Problem description >> Print the data in full, exactly as it reads.

^^^^^^^^^^^^^^^^

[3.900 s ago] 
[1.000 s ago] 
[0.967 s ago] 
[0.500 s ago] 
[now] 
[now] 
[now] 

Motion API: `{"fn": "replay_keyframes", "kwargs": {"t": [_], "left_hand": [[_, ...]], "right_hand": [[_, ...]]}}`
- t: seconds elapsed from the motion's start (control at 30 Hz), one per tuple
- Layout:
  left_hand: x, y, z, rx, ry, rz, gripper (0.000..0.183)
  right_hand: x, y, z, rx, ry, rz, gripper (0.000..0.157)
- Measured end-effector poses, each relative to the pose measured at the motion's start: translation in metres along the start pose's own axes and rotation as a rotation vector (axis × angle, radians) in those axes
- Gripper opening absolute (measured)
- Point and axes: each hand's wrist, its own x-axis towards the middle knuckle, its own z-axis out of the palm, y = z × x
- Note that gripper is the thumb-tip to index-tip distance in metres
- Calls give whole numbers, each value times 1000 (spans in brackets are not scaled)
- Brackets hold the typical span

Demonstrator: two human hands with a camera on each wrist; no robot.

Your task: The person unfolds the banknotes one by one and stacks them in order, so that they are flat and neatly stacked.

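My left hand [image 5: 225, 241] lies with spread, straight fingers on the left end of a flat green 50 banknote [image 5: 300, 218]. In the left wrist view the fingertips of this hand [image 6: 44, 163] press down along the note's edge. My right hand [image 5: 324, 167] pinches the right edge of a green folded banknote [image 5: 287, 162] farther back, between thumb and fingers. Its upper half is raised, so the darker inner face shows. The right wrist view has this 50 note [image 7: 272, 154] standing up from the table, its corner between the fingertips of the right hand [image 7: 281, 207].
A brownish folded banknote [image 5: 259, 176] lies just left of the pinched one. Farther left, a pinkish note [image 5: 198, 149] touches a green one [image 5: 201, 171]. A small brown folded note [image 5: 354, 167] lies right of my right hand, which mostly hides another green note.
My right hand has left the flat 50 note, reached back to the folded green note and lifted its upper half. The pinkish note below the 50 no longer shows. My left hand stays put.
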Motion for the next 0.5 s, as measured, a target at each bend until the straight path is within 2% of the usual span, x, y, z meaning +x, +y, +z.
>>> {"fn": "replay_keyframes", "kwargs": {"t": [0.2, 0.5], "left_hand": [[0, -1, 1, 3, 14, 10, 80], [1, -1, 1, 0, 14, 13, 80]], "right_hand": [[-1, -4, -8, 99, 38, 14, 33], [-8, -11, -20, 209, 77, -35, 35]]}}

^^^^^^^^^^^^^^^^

Exercise answer >>
[3.900 s ago] 
[1.000 s ago] 
[0.967 s ago] 
[0.500 s ago] 
[now] 
[now] 
[now] 

Motion API: `{"fn": "replay_keyframes", "kwargs": {"t": [_], "left_hand": [[_, ...]], "right_hand": [[_, ...]]}}`
- t: seconds elapsed from the motion's start (control at 30 Hz), one per tuple
- Layout:
  left_hand: x, y, z, rx, ry, rz, gripper (0.000..0.183)
  right_hand: x, y, z, rx, ry, rz, gripper (0.000..0.157)
- Measured end-effector poses, each relative to the pose measured at the motion's start: translation in metres along the start pose's own axes and rotation as a rotation vector (axis × angle, radians) in those axes
- Gripper opening absolute (measured)
- Point and axes: each hand's wrist, its own x-axis towards the middle knuckle, its own z-axis out of the palm, y = z × x
- Note that gripper is the thumb-tip to index-tip distance in metres
- Calls give whole numbers, each value times 1000 (spans in brackets are not scaled)
- Brackets hold the typical span

Demonstrator: two human hands with a camera on each wrist; no robot.

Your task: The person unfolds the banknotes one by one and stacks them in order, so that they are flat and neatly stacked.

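My left hand [image 5: 225, 241] lies with spread, straight fingers on the left end of a flat green 50 banknote [image 5: 300, 218]. In the left wrist view the fingertips of this hand [image 6: 44, 163] press down along the note's edge. My right hand [image 5: 324, 167] pinches the right edge of a green folded banknote [image 5: 287, 162] farther back, between thumb and fingers. Its upper half is raised, so the darker inner face shows. The right wrist view has this 50 note [image 7: 272, 154] standing up from the table, its corner between the fingertips of the right hand [image 7: 281, 207].
A brownish folded banknote [image 5: 259, 176] lies just left of the pinched one. Farther left, a pinkish note [image 5: 198, 149] touches a green one [image 5: 201, 171]. A small brown folded note [image 5: 354, 167] lies right of my right hand, which mostly hides another green note.
My right hand has left the flat 50 note, reached back to the folded green note and lifted its upper half. The pinkish note below the 50 no longer shows. My left hand stays put.
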Motion for the next 0.5 s, as measured, a target at each bend until the straight path is within 2% of the usual span, x, y, z meaning +x, +y, +z.
>>> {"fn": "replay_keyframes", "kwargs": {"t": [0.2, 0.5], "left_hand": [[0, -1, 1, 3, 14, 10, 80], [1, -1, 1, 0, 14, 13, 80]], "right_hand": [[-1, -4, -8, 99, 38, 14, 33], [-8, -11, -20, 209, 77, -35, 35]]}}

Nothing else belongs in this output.